Une altération du sentiment de continuité de soi à travers le temps (138) a été notamment retrouvée chez les patients ayant une difficulté à se projeter à la fois dans des situations futures possibles (139)(140) et à se reconnaître dans des événements passés mettant en jeu des souvenirs autobiographiques (J-M. Danion et al (141) ont mis ainsi en avant l’hypothèse d’une altération de la mémoire autobiographique épisodique consciente). Par exemple, les patients seraient en difficulté pour intégrer des expériences marquantes de leur vie au sein de leur identité et pour identifier comment ces expériences ont une influence sur eux-mêmes (142) (143).

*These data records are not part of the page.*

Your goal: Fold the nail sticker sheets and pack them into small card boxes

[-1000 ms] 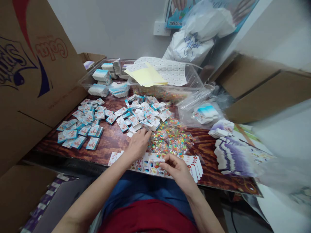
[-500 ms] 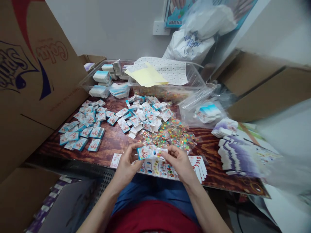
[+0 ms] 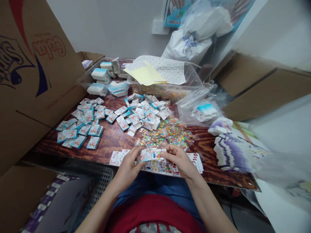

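Between my hands, over the table's front edge, is a small white and blue printed box. My left hand grips its left end between thumb and fingers. My right hand pinches a small printed paper piece with coloured dots at the box's right end; whether it is partly inside the box I cannot tell. Printed sticker sheets lie beneath my hands. Just beyond them spreads a pile of clear sachets with coloured beads or sweets.
Small boxes lie heaped mid-table and in a group at left. Clear plastic tubs stand behind. A big carton walls the left side. At right are a plastic bag and purple-white flattened boxes.
The box in my hands has tilted, showing less of its blue edge. Both hands keep their hold on the same pieces. The whole view has shifted slightly.
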A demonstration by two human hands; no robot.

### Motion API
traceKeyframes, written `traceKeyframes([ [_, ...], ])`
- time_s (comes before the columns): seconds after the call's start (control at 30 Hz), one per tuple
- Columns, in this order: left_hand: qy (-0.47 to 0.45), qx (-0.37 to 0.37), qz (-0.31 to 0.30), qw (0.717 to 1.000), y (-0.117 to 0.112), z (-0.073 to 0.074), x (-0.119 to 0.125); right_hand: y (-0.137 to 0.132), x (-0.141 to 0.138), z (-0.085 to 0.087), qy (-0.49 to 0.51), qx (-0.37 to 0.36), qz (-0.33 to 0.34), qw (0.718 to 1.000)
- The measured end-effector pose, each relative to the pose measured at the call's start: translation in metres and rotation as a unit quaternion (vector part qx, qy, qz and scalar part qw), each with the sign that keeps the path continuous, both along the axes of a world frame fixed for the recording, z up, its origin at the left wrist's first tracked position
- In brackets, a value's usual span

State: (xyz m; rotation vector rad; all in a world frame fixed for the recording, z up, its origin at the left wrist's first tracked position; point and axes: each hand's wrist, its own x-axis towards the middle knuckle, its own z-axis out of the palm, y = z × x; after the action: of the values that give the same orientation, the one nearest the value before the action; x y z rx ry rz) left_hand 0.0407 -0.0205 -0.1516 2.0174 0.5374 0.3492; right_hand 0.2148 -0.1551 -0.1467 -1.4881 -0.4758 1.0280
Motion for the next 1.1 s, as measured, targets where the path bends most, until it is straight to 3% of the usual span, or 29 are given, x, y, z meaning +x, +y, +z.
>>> traceKeyframes([
  [0.13, 0.013, -0.004, -0.045, 0.999, -0.002, 0.001, 0.002, -0.002, -0.001, -0.002, -0.050, 0.001, -0.001, 0.999],
  [0.33, 0.028, 0.051, -0.057, 0.997, -0.005, -0.001, 0.009, -0.001, -0.005, 0.004, -0.284, 0.010, -0.006, 0.959],
  [0.4, 0.023, 0.066, -0.056, 0.996, -0.006, -0.002, 0.010, 0.000, -0.004, 0.000, -0.263, 0.027, -0.007, 0.964],
  [0.5, 0.015, 0.055, -0.055, 0.997, -0.006, -0.001, 0.010, -0.001, -0.003, -0.010, -0.112, 0.042, -0.010, 0.993],
  [0.6, 0.010, 0.041, -0.063, 0.997, -0.007, 0.000, 0.008, -0.004, -0.006, -0.019, 0.016, 0.035, -0.021, 0.999],
  [0.67, 0.004, 0.038, -0.071, 0.997, -0.008, -0.001, 0.007, -0.005, -0.010, -0.021, 0.002, 0.028, -0.042, 0.999],
  [0.83, -0.005, 0.025, -0.079, 0.997, -0.013, -0.004, 0.012, -0.003, -0.016, -0.014, -0.185, 0.049, -0.041, 0.981],
  [1.03, -0.005, 0.011, -0.082, 0.997, -0.010, -0.008, 0.014, -0.006, -0.012, -0.009, -0.057, 0.056, 0.020, 0.997],
  [1.1, -0.008, 0.014, -0.085, 0.996, -0.008, -0.006, 0.013, -0.006, -0.013, -0.007, -0.055, 0.061, 0.025, 0.996],
])
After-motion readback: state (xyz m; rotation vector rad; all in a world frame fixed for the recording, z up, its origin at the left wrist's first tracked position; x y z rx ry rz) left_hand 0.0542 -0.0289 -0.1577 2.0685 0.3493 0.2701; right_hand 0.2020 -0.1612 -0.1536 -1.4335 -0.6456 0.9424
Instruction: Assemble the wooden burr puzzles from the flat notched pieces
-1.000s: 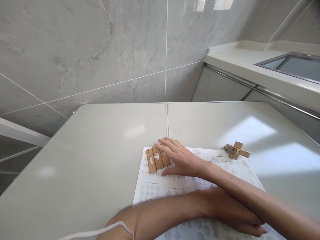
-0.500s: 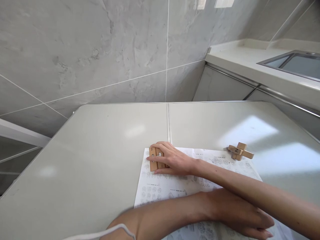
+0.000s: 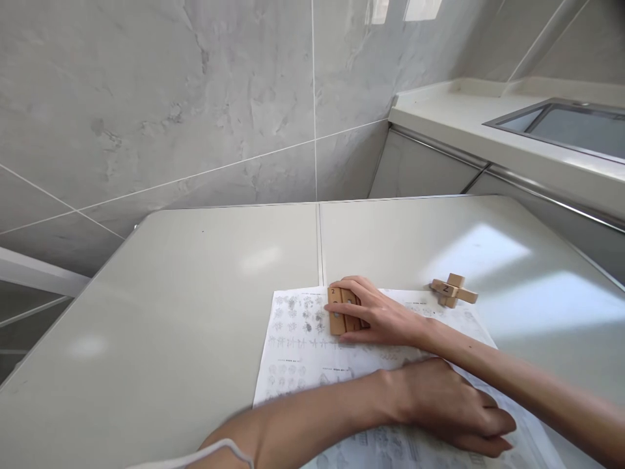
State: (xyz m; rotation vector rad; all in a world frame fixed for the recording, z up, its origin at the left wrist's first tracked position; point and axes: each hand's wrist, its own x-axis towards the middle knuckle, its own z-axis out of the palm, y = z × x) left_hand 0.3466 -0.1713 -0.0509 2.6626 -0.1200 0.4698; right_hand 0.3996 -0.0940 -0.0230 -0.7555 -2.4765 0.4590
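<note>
My right hand (image 3: 378, 316) reaches across to the far side of a printed instruction sheet (image 3: 303, 358) and curls its fingers round a row of flat wooden puzzle pieces (image 3: 339, 312) marked with numbers. My left hand (image 3: 449, 407) lies flat on the near right part of the sheet, fingers stretched out, under my right forearm. A small assembled wooden cross piece (image 3: 452, 291) marked 2 rests on the table just beyond the sheet's far right corner.
The pale table (image 3: 170, 306) runs up to a grey tiled wall (image 3: 195, 98). A counter (image 3: 469, 124) with a sunken sink (image 3: 566, 124) stands at the right. A white cord (image 3: 190, 456) crosses my left forearm at the bottom.
My right hand closed its fingers over the wooden pieces and slid them rightward along the sheet, uncovering the printed drawings at the sheet's left. My left hand stayed flat on the paper.
</note>
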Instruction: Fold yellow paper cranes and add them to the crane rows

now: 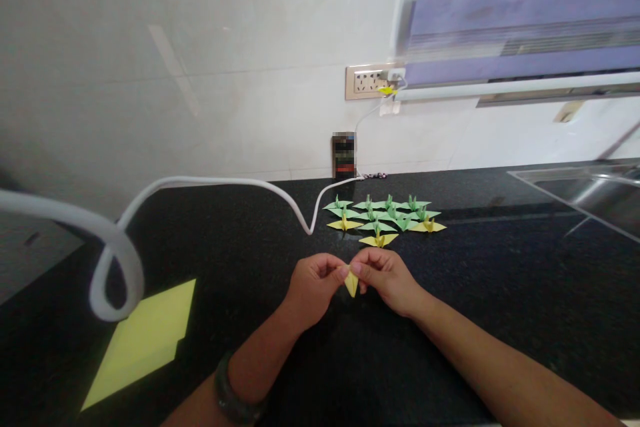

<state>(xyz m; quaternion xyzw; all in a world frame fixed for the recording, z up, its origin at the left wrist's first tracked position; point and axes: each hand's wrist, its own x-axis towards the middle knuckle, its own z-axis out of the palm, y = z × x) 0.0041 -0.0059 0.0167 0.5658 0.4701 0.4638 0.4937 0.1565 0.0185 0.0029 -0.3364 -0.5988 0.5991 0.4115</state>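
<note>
A small folded piece of yellow paper (352, 285) is pinched between my two hands above the dark countertop, its pointed end toward me. My left hand (315, 285) grips its upper left side with thumb and fingertips. On the upper right side, my right hand (387, 280) does the same. Just beyond my fingers stand several folded paper cranes in rows, mostly green, such as a green crane (377, 227). Among them are a few yellow ones, the nearest being a yellow crane (379, 240). The paper parts under my fingertips are hidden.
Yellow paper sheets (145, 333) lie at left, under a looping white cable (225, 180). A phone-like device (344, 155) leans on the wall below a socket panel (370, 82) with a charger plugged in. A metal sink (590, 193) is at right.
</note>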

En tentant un rapprochement entre phénoménologie et sciences cognitives, S. Gallagher (144) suppose ainsi que quatre dimensions cognitives, permettant la formation d’une identité narrative, seraient diversement atteintes dans la schizophrénie : la capacité d’intégrer la dimension temporelle d’une information ; le sentiment basal de soi ; les capacités d’encodage et de récupération de la mémoire épisodique-autobiographique ; et enfin les capacités réflexives et métacognitives. Ces aspects font écho aux conceptions dialogiques du Soi amenées par les analyses littéraires de Dostoïeski par Bakhtin (145) dont Lysaker (128) développe une théorisation dans la schizophrénie. Dans cette optique, le soi est considéré comme une constellation de différentes facettes qui interagiraient entre elles. Il émet ainsi l’hypothèse d’une perturbation d’un dialogue « interne » entre ces différentes positions de Soi ; trois formes de dialogue « perturbé »

pourraient être identifiées (137) : le dialogue monologique présent dans la forme paranoïde du trouble où une facette de soi domine et commande l’expérience (par exemple « le soi danger ») , le dialogue « stérile » pour la forme déficitaire avec une suspension de la capacité dialogique où aucune facette n’est capable d’interagir , et le dialogue « cacophonique » pour la forme hébéphrénique avec un discours très désorganisé.

Autrement dit, il s’agit à présent pour Mme P., et comme pour toute existence humaine, de rattacher « un passé accepté à un futur espéré » : le processus narratif pourrait ainsi permettre de redéployer « les horizons d’avenir par la conscience et l’acception d’une

pluralité d’expériences vécues » (133).